La strage. Praga, il killer aveva un arsenale in casa. La polizia era già sul posto
Il dolore e il lutto davanti alla sede dell'università di Praga dov'è avvenuta la strage
«Odio tutti, tutti mi odiano» aveva scritto il killer. Ma la polizia ceca cerca il preciso movente che ha spinto David Kozak, in apparenza studente modello, iscritto alla facoltà di Lettere e con regolare porto d'armi ma un arsenale in casa, a sparare e uccidere 13 persone, tra cui molti studenti, e ferirne più di 20, nella prestigiosa università di Praga. L'attentatore potrebbe avere altri morti sulla coscienza: la polizia ritiene che abbia ucciso il padre e forse anche due persone, un papà di 32 anni e la figlia di due mesi, ritrovati morti alcuni giorni fa nella foresta di Katovice, alle porte di Praga. E intanto la Repubblica ceca, all'indomani del peggior massacro della sua storia, piange i suoi morti: domani sarà giornata di lutto nazionale.
La strage è avvenuta nell'edificio situato vicino al fiume Moldava in piazza Jan Palach, un'area che in queste giornate natalizie è affollata di turisti. Il ministro dell'Interno, Vit Rakusan, ha assicurato che gli investigatori non sospettano alcun legame ideologie o gruppi estremisti.
Nell'abitazione del killer è stato trovato un ordigno composto da «bombole, munizioni, materiale pirotecnico e sostanze chimiche», ha detto una fonte vicina alle indagini. «La cantina sembrava un bunker. La bottiglia era grande, aveva diversi cavi collegati ad essa, che conducevano ad altre apparecchiature. A mio parere, conteneva un sistema che avrebbe causato l'esplosione», ha dichiarato il testimone.
Un nerd affascinato dalle armi. «Voglio causare dolore»
Una laurea, pare addirittura premiato per la sua tesi sulla storia polacca del XIX secolo, il 24enne viene descritto da chi lo conosceva come un nerd, introverso e affascinato dalle armi. L'hanno trovato morto al termine del convulso pomeriggio, pesantemente armato e con munizioni: non è chiaro se si sia suicidato o sia deceduto per le gravissime ferite riportate.
Il suo piano era stato annunciato via Telegram: «Voglio sparare a scuola e magari suicidarmi». Su un canale aperto poco tempo fa e con pochi iscritti, Kozak aveva scritto che si ispirava ad Alina Afanaskina, la 14enne che lo scorso 7 dicembre ha sparato col fucile del padre in una scuola di Bryansk, in Russia, uccidendo due compagni prima di togliersi la vita. «Ho sempre voluto uccidere, pensavo che sarei diventato pazzo in futuro. Mi sono reso conto che era molto più proficuo fare una strage piuttosto che omicidi seriali. Mi sono seduto. Ho aspettato. Sognato. Volevo... Ma a un certo punto è arrivata Alina, è stato come se fosse venuta in mio aiuto dal cielo appena in tempo. Odio tutti, tutti mi odiano, voglio causare il maggior dolore possibile».

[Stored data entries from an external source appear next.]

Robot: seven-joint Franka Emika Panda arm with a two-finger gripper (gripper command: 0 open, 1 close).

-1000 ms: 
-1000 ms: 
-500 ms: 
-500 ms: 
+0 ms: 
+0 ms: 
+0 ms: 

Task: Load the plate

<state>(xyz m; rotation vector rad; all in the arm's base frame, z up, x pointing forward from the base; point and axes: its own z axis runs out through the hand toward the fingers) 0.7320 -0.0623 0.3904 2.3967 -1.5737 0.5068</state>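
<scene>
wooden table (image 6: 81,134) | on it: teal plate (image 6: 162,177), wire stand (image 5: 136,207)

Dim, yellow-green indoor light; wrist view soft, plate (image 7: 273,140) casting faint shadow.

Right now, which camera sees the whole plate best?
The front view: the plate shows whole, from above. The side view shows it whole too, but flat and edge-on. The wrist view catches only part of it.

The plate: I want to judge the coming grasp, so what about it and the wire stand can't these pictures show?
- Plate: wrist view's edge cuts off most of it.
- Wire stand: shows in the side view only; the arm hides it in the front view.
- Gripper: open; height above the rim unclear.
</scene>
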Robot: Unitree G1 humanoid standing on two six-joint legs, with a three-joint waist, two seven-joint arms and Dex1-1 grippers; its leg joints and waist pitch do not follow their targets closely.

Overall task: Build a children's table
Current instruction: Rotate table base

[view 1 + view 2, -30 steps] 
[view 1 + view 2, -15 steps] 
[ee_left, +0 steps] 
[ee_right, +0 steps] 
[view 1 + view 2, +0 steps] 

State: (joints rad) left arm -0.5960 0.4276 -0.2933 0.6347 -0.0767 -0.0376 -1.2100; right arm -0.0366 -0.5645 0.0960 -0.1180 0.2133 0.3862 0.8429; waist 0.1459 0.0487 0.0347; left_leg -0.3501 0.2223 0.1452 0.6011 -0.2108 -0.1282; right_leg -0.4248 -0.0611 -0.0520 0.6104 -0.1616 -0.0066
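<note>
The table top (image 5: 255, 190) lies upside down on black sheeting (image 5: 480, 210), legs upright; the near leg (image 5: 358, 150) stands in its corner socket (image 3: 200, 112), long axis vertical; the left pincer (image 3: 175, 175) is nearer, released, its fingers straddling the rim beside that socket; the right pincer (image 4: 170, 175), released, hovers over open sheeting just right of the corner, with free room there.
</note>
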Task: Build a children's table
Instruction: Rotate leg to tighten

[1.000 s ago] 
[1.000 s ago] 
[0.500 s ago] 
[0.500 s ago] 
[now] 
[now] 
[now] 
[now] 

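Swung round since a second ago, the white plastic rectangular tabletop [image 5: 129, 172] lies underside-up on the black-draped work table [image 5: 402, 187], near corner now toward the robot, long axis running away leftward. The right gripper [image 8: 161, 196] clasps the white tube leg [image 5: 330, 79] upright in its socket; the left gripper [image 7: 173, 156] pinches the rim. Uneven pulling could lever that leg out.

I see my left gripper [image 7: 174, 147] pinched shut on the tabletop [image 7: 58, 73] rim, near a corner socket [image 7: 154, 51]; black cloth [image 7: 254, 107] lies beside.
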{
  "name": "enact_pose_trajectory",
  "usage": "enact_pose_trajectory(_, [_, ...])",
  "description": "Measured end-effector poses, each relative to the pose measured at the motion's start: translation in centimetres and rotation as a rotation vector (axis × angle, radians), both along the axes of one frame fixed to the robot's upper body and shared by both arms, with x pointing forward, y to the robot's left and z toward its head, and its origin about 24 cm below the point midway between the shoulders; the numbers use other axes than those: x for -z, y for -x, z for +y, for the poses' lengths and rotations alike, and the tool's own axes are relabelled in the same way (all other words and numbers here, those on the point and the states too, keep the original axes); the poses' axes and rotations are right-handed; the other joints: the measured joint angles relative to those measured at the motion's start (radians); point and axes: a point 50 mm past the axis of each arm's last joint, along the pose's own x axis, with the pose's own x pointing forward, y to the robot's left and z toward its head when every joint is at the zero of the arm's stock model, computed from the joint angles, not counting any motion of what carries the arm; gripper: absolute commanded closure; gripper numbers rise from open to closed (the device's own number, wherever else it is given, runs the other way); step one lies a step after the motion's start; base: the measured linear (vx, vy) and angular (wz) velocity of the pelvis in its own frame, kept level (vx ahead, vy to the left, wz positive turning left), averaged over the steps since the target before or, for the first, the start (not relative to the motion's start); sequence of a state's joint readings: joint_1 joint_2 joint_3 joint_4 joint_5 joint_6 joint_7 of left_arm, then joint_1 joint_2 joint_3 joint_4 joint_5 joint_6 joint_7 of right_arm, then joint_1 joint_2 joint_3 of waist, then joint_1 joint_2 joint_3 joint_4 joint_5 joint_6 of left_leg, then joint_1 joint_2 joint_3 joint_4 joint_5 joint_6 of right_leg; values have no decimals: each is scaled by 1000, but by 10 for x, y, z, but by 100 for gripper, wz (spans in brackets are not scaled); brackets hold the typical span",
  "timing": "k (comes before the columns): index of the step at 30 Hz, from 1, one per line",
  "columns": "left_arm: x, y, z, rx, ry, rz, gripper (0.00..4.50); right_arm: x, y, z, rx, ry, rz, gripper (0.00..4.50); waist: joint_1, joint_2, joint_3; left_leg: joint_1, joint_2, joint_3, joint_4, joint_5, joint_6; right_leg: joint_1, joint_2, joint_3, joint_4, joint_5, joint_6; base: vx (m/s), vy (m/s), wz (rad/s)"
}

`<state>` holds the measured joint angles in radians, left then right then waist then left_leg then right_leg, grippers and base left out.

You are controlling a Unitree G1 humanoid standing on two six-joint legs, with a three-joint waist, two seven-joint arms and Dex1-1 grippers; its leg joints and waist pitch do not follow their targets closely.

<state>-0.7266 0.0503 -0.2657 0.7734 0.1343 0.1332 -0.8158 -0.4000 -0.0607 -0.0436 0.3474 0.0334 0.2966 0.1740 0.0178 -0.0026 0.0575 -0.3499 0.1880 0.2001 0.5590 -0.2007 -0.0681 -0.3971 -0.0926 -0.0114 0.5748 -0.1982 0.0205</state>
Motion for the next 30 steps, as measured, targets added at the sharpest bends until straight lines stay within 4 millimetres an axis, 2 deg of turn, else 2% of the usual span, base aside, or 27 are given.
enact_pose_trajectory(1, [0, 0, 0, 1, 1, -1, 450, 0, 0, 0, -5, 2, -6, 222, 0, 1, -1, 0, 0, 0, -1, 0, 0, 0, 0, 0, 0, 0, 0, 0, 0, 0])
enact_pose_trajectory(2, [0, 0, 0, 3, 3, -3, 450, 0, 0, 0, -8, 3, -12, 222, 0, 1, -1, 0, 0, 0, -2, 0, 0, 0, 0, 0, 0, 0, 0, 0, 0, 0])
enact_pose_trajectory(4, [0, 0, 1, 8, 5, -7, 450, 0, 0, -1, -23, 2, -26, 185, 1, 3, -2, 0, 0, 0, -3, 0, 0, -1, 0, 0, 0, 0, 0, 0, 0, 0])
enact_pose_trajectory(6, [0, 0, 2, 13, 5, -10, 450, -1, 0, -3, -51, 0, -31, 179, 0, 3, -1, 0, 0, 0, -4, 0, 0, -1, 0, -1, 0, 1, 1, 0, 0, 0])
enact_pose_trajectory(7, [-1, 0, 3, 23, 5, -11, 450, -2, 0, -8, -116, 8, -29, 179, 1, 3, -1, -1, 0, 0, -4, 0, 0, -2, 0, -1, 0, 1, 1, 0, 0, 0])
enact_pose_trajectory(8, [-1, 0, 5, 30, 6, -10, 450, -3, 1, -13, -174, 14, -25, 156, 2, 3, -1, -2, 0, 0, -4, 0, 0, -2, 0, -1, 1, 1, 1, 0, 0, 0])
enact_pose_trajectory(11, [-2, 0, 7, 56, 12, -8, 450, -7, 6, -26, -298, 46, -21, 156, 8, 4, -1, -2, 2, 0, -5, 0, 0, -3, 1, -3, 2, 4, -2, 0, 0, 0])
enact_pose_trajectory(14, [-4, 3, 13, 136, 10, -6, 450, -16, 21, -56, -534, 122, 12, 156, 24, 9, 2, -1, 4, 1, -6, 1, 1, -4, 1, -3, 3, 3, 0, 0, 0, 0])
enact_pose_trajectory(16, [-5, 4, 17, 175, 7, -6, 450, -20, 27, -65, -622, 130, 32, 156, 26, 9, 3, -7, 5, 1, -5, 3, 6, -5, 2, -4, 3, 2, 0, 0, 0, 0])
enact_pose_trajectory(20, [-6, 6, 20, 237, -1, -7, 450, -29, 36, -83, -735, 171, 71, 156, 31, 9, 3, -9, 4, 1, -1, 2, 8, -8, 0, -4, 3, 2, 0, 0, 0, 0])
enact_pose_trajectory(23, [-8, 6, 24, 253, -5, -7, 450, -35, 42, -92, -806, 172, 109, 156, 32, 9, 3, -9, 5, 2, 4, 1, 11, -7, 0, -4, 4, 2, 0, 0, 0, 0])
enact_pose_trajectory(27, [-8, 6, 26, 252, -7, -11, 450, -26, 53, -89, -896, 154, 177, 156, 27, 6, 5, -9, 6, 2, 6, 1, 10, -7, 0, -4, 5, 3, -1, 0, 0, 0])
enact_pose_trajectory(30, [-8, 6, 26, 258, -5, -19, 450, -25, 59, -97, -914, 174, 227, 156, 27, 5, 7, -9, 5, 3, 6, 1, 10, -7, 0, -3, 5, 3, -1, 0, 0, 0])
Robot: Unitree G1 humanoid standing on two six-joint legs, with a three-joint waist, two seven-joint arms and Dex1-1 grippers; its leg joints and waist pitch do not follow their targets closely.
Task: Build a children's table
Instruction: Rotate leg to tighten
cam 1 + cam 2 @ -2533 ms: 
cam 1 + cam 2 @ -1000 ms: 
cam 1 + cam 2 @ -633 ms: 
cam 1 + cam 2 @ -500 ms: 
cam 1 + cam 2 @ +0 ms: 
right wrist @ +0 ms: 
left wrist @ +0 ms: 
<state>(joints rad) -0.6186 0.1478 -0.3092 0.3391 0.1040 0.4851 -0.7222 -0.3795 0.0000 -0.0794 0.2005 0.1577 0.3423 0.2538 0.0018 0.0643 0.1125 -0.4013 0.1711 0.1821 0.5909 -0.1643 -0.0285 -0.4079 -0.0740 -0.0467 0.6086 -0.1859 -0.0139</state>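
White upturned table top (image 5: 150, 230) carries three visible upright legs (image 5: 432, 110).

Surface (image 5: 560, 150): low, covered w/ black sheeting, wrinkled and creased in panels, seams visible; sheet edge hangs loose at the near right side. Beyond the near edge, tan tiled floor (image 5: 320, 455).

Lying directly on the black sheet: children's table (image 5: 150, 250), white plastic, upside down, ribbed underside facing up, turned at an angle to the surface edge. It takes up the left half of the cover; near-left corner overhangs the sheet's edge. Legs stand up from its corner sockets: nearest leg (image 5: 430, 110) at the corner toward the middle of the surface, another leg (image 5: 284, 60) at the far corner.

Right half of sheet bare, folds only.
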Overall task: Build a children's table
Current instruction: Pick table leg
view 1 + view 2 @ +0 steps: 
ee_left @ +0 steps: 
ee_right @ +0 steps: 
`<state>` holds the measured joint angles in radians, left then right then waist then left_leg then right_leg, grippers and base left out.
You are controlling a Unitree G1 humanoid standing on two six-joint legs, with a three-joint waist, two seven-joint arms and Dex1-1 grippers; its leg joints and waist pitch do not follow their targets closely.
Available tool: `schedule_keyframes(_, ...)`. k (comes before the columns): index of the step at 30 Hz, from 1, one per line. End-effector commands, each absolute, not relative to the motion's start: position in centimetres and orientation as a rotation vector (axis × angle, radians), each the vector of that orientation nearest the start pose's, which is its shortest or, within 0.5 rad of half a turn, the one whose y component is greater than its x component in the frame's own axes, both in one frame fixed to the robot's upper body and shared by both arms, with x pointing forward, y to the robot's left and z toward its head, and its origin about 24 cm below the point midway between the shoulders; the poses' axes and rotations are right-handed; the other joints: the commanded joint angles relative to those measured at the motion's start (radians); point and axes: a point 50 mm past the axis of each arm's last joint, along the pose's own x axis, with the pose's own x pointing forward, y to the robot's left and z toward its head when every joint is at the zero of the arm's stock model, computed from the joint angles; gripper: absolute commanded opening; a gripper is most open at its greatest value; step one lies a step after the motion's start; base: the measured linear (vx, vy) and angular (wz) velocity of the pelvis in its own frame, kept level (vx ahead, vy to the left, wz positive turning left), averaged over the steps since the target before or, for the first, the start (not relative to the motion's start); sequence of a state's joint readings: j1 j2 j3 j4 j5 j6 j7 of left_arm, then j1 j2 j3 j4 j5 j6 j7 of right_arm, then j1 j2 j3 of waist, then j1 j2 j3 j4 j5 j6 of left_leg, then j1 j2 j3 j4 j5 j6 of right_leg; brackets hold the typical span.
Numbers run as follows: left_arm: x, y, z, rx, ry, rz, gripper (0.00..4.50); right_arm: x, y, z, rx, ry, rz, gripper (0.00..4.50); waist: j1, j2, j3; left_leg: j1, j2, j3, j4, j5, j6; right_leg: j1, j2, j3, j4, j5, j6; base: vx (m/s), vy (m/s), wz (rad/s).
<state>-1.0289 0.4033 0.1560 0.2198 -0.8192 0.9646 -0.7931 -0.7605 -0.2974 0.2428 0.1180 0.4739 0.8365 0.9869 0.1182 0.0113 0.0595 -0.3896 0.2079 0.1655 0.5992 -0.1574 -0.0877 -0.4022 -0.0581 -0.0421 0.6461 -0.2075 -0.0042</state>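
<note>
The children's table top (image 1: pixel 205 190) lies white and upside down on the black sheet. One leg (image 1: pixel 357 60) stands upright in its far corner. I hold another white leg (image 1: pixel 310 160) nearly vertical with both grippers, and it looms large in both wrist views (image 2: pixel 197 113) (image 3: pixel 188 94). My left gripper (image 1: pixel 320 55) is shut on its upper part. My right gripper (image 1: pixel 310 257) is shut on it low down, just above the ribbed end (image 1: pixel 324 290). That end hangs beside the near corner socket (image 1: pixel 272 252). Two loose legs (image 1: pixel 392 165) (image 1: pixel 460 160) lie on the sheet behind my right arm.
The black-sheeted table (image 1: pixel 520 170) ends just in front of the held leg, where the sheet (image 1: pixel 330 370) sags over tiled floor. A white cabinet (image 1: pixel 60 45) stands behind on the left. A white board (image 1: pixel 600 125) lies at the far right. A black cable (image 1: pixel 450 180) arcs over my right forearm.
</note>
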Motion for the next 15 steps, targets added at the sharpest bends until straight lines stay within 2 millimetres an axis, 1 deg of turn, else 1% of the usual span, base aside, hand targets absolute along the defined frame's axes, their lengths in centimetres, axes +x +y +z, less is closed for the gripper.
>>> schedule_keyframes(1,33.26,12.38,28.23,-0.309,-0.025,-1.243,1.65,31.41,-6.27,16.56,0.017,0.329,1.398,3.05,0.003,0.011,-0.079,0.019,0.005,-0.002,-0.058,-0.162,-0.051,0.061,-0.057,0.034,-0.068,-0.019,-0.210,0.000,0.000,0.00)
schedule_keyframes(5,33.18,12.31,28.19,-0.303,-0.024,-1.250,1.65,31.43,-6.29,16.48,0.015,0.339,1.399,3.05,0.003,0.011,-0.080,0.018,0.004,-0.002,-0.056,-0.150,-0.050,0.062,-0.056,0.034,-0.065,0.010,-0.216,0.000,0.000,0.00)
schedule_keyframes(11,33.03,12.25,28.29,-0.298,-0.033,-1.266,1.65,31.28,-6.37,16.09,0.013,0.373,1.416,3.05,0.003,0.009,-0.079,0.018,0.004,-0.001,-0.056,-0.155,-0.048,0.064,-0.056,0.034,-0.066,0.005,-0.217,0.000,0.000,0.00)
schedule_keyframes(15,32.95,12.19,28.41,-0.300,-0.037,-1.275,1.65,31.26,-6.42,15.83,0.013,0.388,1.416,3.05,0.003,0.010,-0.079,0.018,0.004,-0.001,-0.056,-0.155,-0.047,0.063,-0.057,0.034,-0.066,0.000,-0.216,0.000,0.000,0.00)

Una soffiata aveva avvisato la polizia
Ieri pomeriggio, Kozak doveva partecipare a una lezione programmata, si è recato a Praga dal suo villaggio natale, Hostoun. La polizia ha ricevuto una soffiata ed è accorsa, ma non è bastato. Quando sono cominciati gli spari, gli studenti si sono chiusi nelle aule per sfuggirvi, spingendo banchi e sedie contro le porte, nascondendosi sotto i tavoli; ha fatto il giro del mondo l'immagine di un gruppo di giovani appollaiati sotto un cornicione sporgente, sotto una finestra in alto dell'edificio.
Delle 25 persone ferite, 10 sono in gravi condizioni. Non ci sono stranieri tra le vittime. Per domani il premier Petr Fiala ha invitato tutti a un minuto di silenzio a mezzogiorno quando suoneranno le campane; anche le bandiere degli edifici governativi sventoleranno a mezz'asta per tutta la giornata di sabato.